[Start of Attachment]
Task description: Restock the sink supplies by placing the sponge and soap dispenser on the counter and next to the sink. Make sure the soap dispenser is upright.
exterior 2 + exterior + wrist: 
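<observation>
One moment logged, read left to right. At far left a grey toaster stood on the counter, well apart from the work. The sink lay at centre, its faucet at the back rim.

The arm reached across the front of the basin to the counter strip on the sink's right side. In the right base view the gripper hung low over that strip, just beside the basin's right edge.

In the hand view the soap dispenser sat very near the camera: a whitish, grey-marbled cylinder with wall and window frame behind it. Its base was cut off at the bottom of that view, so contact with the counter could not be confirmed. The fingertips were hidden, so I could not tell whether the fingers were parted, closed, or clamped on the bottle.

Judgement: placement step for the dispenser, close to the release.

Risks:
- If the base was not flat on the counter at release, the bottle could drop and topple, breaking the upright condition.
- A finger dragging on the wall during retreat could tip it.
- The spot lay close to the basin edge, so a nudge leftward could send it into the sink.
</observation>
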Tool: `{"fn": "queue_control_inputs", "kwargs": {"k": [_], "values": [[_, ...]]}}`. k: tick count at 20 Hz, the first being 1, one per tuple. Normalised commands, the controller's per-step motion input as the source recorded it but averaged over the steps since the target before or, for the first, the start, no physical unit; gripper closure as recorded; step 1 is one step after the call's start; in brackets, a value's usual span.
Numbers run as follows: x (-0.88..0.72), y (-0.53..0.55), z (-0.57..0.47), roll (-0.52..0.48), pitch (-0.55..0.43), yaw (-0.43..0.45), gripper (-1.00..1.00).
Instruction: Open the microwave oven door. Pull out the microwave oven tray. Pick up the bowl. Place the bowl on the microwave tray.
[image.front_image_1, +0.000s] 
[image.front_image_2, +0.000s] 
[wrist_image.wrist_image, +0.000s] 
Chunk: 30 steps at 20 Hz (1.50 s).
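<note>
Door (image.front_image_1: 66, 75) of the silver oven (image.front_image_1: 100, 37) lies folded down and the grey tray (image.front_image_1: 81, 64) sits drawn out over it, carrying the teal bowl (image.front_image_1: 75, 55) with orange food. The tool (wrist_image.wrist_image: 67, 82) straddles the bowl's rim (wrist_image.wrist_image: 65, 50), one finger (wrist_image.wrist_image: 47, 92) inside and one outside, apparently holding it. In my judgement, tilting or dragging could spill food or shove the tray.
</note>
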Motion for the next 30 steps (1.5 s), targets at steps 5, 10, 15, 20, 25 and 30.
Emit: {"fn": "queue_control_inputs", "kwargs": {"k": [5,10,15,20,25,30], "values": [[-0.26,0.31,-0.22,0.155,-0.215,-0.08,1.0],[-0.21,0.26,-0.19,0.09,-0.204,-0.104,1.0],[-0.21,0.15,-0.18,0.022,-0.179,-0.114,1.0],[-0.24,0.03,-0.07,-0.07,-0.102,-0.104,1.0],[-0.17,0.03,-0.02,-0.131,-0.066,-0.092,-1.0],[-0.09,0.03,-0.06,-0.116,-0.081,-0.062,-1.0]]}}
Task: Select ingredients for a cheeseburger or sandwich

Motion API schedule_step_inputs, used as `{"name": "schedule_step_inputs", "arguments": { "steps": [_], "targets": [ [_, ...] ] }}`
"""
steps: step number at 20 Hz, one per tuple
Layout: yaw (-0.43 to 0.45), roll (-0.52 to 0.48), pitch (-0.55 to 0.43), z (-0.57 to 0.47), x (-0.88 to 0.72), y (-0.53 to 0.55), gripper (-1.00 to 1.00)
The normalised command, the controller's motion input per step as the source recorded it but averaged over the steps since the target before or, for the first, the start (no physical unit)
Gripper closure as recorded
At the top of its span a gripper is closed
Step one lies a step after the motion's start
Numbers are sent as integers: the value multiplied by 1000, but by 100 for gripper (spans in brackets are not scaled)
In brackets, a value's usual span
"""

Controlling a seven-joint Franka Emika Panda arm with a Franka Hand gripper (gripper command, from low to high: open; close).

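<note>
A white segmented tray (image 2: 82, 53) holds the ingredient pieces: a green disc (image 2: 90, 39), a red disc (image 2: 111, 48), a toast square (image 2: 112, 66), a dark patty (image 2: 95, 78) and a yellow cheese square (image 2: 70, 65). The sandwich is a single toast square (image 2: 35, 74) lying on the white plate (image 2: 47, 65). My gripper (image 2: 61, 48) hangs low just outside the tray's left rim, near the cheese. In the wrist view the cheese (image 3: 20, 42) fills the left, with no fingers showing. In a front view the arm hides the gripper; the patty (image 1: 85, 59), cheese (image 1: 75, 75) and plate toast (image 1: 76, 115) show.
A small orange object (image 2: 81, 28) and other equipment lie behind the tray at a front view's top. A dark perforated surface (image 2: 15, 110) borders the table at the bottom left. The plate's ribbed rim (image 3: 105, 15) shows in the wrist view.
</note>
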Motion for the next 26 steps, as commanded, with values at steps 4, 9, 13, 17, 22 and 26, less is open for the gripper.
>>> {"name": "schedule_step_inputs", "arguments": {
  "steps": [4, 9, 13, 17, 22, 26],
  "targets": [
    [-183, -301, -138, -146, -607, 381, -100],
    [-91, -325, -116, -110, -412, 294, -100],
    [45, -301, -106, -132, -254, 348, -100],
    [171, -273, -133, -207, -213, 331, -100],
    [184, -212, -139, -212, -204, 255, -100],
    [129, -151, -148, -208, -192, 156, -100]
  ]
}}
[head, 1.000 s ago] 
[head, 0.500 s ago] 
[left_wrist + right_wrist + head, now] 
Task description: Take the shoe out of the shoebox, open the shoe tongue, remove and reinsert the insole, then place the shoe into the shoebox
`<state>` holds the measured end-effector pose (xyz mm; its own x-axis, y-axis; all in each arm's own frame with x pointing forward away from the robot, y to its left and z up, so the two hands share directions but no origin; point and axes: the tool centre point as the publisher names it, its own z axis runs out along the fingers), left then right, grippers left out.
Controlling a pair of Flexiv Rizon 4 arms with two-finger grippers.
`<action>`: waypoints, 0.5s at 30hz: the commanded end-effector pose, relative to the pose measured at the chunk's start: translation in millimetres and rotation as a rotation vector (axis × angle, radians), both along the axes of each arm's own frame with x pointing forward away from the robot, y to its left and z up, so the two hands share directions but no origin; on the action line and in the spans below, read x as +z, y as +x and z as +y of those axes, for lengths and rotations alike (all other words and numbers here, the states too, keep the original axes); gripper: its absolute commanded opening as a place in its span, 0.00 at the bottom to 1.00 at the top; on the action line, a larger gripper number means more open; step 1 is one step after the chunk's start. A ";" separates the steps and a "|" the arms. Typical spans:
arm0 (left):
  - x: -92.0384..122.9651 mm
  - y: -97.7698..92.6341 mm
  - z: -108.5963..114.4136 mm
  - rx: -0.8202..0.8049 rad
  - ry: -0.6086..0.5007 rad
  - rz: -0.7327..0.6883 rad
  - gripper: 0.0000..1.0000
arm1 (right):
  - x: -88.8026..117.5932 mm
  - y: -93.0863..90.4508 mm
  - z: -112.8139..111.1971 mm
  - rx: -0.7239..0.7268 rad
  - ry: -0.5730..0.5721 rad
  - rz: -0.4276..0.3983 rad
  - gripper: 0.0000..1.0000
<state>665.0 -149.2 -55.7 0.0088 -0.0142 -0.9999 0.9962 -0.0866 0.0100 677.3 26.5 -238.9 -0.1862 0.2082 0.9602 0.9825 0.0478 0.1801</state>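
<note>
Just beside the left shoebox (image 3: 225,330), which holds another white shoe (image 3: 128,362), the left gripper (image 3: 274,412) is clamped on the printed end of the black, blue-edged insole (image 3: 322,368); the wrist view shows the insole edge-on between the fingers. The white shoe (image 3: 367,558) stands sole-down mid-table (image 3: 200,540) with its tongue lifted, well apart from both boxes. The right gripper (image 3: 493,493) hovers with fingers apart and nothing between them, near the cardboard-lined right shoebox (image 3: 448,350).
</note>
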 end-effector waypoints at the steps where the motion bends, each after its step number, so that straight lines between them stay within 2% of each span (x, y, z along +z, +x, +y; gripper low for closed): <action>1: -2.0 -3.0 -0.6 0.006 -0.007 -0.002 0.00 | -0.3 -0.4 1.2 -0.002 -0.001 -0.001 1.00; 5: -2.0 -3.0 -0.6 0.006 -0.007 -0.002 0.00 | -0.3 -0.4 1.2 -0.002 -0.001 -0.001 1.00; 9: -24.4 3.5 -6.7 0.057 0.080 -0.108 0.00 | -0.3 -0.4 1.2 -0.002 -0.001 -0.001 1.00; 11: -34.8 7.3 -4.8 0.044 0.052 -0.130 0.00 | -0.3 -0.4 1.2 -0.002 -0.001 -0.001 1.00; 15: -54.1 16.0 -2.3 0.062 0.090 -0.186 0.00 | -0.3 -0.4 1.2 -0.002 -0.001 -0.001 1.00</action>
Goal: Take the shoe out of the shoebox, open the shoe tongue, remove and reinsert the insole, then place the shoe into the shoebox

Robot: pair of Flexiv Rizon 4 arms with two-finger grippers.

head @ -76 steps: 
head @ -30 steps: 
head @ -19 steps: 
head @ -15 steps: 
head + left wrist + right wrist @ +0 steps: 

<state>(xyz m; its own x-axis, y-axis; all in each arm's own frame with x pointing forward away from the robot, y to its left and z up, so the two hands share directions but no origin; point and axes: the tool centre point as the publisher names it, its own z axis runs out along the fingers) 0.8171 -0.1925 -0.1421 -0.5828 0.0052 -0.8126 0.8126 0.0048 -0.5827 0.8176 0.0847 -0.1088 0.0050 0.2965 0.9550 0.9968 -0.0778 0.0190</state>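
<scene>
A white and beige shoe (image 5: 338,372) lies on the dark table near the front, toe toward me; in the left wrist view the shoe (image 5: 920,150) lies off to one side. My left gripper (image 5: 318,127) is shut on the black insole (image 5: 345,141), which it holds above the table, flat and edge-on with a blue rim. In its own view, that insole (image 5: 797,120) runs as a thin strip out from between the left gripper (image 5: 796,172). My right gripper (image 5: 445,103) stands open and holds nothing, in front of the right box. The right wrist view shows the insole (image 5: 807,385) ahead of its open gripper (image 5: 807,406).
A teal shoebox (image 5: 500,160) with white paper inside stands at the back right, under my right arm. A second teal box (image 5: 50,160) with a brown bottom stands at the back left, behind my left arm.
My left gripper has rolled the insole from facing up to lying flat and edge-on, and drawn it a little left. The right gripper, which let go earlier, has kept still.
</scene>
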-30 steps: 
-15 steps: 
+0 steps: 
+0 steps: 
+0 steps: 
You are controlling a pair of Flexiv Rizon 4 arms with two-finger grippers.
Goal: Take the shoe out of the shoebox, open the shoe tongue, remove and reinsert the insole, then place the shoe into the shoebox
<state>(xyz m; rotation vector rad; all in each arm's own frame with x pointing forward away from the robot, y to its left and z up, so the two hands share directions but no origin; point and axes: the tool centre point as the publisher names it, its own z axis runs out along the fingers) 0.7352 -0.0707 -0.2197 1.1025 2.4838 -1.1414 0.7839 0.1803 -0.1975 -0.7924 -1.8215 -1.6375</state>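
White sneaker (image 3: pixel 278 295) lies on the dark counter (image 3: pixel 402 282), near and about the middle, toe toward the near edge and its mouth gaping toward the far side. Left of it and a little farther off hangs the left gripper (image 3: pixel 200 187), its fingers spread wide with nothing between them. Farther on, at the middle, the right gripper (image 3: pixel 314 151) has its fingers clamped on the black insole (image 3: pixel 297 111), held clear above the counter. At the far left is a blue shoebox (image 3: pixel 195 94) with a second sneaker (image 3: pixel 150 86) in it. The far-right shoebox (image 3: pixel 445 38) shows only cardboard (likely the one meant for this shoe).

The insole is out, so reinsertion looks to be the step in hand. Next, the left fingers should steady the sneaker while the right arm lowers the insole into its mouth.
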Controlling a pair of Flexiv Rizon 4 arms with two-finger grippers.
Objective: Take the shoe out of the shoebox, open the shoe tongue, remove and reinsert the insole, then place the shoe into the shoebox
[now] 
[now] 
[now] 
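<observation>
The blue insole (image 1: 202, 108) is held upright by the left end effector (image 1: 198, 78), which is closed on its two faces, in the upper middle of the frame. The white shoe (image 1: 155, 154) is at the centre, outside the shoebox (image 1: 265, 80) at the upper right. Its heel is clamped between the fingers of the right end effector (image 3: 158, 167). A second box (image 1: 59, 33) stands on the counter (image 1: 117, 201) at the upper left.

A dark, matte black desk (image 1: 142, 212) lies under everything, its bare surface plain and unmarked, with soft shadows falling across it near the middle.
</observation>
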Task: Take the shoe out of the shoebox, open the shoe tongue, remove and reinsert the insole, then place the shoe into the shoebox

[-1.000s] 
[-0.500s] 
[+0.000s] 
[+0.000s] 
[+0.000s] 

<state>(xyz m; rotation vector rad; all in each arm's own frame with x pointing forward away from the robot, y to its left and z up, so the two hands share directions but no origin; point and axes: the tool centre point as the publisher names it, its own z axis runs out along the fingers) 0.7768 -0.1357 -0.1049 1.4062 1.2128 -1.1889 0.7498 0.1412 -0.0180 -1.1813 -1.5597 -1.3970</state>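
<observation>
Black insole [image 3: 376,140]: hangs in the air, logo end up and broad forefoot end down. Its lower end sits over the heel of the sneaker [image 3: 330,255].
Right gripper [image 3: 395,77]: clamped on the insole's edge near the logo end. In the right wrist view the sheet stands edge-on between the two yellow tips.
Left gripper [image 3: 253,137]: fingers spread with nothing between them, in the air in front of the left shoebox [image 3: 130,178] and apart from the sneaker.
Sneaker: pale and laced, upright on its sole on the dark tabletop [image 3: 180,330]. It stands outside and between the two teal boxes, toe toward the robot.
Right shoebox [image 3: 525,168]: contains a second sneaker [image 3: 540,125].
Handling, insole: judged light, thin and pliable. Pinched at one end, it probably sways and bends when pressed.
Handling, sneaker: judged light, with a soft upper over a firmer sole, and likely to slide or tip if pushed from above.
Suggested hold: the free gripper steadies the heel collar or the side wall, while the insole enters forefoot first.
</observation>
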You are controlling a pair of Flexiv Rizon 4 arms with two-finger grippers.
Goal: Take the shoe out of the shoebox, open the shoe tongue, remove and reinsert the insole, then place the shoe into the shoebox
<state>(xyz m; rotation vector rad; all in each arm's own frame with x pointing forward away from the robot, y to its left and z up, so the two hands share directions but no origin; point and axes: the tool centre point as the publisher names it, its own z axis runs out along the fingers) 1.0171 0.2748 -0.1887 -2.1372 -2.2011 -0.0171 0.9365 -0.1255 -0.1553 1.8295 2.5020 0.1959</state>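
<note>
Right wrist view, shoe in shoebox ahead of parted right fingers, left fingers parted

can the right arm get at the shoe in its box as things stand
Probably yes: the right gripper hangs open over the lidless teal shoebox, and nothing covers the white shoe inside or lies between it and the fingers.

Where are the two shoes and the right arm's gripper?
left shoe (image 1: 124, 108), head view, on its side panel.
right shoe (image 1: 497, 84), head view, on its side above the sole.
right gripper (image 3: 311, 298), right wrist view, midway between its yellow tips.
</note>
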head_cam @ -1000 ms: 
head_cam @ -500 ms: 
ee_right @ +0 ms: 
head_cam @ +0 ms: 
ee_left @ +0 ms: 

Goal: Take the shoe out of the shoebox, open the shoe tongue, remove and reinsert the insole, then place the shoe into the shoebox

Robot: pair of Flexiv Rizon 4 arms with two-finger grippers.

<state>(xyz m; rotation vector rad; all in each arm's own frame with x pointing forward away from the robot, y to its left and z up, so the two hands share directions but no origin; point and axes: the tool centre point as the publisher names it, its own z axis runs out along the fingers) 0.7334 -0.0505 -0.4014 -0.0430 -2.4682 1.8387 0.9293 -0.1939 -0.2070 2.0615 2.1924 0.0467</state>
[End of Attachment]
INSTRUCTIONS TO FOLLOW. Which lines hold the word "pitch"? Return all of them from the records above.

SOLUTION FOR THIS EXERCISE.
Numbers run as follows: x (-0.88..0.72), y (-0.53..0.55), z (-0.57..0.47), roll (-0.52..0.48), pitch (-0.55..0.43), yaw (-0.43..0.45), gripper (-1.00..1.00).
Layout: yaw (-0.43 to 0.45), roll (-0.52 to 0.48), pitch (-0.55 to 0.43), z (-0.57 to 0.47), x (-0.88 to 0.72), y (-0.53 to 0.55), gripper (-1.00 to 1.00)

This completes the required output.